### Provided entries
---

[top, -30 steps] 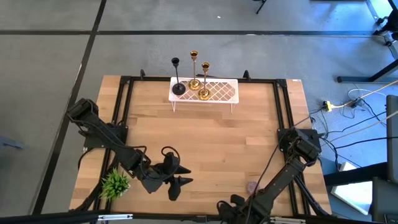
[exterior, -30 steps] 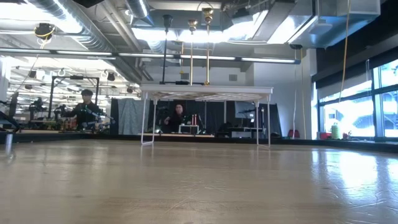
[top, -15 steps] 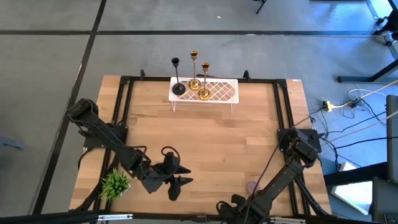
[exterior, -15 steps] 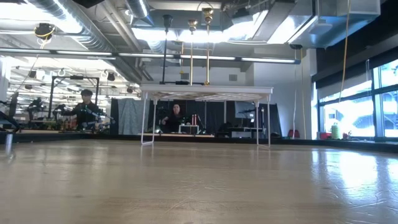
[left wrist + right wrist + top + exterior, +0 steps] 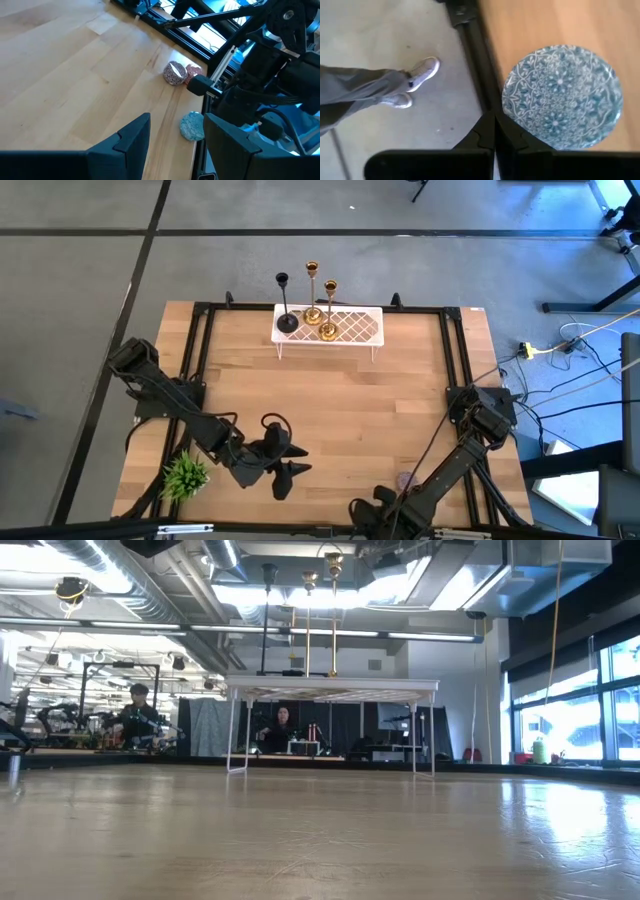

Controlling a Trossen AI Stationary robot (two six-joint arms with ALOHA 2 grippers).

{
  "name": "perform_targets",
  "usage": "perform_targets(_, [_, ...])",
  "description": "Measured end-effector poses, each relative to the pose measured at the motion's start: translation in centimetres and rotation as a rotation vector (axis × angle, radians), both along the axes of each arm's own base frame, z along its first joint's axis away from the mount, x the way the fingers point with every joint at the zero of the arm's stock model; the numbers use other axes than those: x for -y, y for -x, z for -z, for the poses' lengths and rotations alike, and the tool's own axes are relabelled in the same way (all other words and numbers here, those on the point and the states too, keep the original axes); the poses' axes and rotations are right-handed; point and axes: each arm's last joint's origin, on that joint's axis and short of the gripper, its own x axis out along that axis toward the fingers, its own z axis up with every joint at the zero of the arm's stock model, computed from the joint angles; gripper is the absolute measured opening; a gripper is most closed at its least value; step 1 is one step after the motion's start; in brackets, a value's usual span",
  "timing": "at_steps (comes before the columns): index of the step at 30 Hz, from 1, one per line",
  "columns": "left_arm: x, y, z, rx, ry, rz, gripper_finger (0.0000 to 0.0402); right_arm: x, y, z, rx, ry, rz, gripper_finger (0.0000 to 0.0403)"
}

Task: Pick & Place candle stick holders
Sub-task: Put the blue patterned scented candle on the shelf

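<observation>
The three candle stick holders (image 5: 308, 305) stand on the white rack (image 5: 355, 327) at the table's far edge, tall, stiff, likely tippy, best gripped mid-stem; the left end effector (image 5: 285, 460) is open and empty, the right end effector (image 5: 385, 505) closed and empty.

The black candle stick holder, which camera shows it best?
The high view: the black candle stick holder stands whole, base to cup, on the white lattice stand, left of the two gold holders. The low view shows only its dark stem and cup against bright ceiling lights. Neither wrist view shows it.
</observation>
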Motion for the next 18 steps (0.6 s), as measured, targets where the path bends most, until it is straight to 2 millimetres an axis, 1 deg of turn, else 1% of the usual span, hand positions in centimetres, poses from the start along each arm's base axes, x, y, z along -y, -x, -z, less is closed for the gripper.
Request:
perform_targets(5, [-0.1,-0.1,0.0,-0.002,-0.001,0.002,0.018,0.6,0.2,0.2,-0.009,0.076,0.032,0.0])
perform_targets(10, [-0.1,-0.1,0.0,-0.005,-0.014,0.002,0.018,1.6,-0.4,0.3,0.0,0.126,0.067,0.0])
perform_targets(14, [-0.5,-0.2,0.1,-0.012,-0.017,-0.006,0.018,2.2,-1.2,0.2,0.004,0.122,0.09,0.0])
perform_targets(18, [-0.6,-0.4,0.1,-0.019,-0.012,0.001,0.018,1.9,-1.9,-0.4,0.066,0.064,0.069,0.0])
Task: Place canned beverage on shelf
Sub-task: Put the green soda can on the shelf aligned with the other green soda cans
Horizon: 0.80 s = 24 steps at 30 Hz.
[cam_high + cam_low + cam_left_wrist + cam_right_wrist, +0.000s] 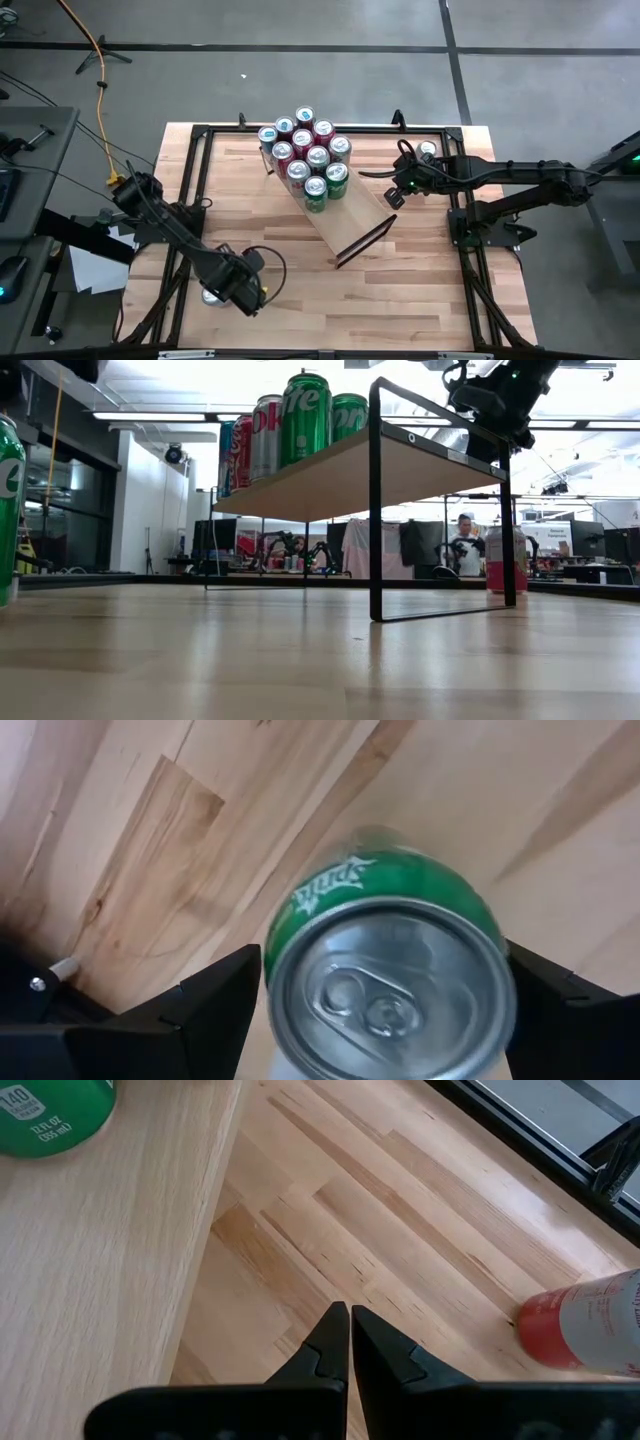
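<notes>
A green soda can [390,950] sits between the two fingers of my left gripper [220,293] near the table's front left. The can's edge also shows in the low view [10,510]. The shelf [350,215] runs slantwise across the table's middle on its black frame. Several red and green cans [308,155] stand upright on its far left end. My right gripper [350,1320] is shut and empty. It hangs above the table beside the shelf's bare right end [440,450]. My left gripper pinches the green can between its two fingers [215,1005], one on each side of the can's wall just below the top rim [285,935]. The fingers come from above, slanting down. The can is upright. I cannot tell whether its base rests on the table.
A red can [585,1325] stands on the table at the far right [427,150], beyond my right gripper. The shelf's right half is bare wood. A black frame [200,135] runs around the tabletop's edges. A person [463,545] stands in the room far behind.
</notes>
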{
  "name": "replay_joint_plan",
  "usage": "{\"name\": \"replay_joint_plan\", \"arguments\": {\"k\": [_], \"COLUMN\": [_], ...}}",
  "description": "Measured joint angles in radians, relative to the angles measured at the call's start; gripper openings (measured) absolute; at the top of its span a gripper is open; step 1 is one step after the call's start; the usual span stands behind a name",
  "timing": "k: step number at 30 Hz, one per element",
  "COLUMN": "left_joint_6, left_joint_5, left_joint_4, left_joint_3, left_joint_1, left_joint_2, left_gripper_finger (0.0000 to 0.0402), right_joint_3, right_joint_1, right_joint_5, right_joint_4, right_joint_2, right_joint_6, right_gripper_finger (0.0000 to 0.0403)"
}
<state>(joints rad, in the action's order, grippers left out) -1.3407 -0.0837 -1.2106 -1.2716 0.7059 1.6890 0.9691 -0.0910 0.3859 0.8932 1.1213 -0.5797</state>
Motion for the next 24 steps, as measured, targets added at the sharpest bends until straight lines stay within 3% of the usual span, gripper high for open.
{"name": "replay_joint_plan", "arguments": {"k": [5, 11, 13, 18, 22, 24], "left_joint_6": [0.001, 0.036, 0.053, 0.112, 0.218, 0.307], "left_joint_5": [0.005, 0.062, 0.080, 0.035, -0.051, -0.079], "left_joint_4": [0.002, 0.002, 0.002, -0.036, -0.065, -0.070], "left_joint_3": [0.018, 0.020, 0.022, -0.026, -0.112, -0.168], "left_joint_1": [-0.006, -0.006, -0.006, -0.018, -0.058, -0.084], "left_joint_2": [0.000, -0.011, -0.026, -0.119, -0.209, -0.246], "left_gripper_finger": [0.0282, 0.0194, 0.0193, 0.0193, 0.0193, 0.0193], "right_joint_3": [0.000, 0.000, 0.000, 0.000, 0.003, 0.023], "right_joint_1": [0.000, 0.000, 0.000, 0.000, 0.009, 0.017], "right_joint_5": [0.000, 0.000, -0.008, -0.137, -0.313, -0.346], "right_joint_4": [0.000, 0.000, 0.000, -0.083, -0.331, -0.440], "right_joint_2": [0.000, 0.000, 0.000, 0.000, -0.005, -0.005], "right_joint_6": [0.000, -0.001, -0.023, -0.023, 0.025, 0.030], "right_gripper_finger": [0.0001, 0.0001, 0.0001, 0.0001, 0.0001, 0.0006]}}
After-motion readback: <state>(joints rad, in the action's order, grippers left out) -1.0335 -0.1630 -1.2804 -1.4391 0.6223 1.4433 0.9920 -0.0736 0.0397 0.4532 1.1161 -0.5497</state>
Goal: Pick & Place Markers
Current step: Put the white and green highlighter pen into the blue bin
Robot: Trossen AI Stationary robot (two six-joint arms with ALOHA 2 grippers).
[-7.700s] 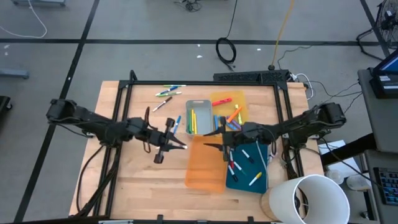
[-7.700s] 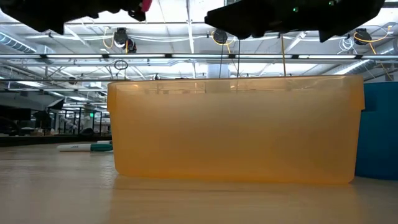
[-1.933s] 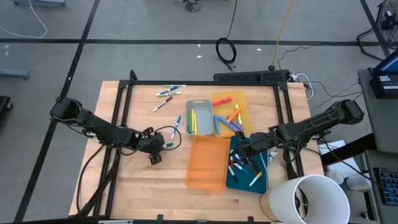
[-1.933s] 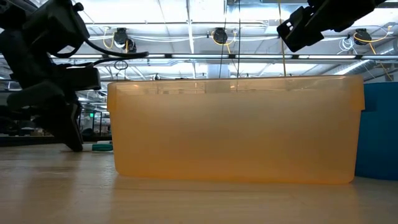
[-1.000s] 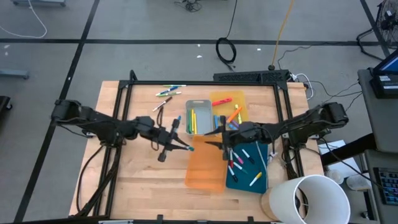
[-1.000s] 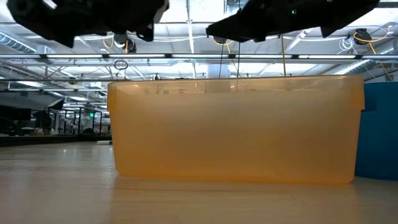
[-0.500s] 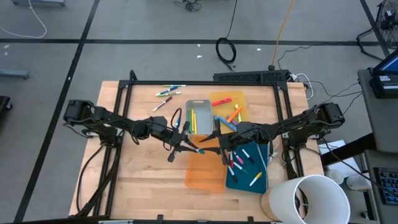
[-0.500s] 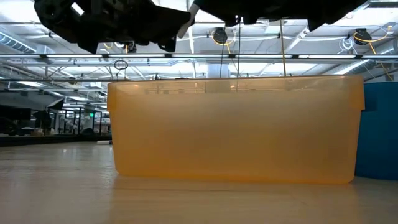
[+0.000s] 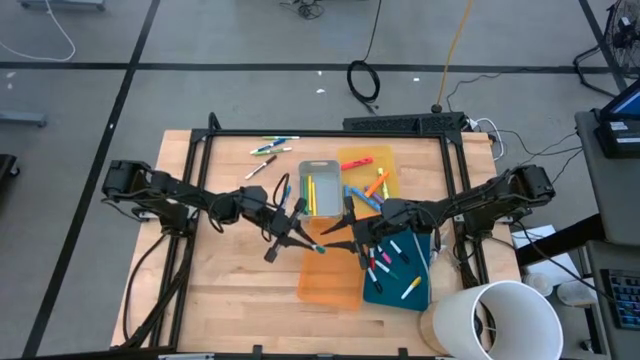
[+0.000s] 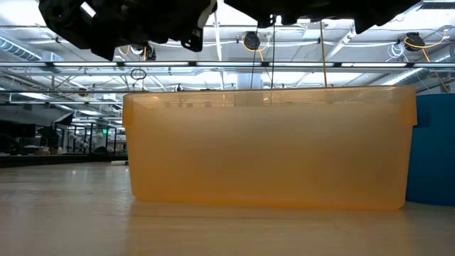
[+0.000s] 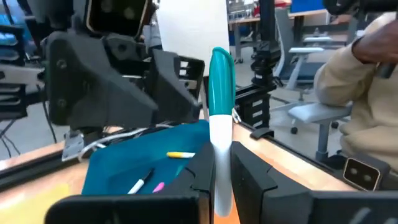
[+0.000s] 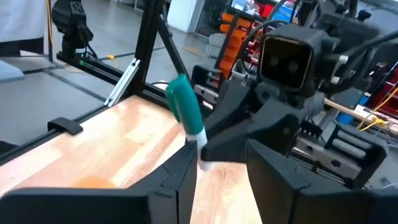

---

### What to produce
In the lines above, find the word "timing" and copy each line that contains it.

### Output
  "timing": "at_steps (comes before the columns): index of the step at 30 Hz, from 1, one per line",
  "timing": "k: step number at 30 Hz, one per element",

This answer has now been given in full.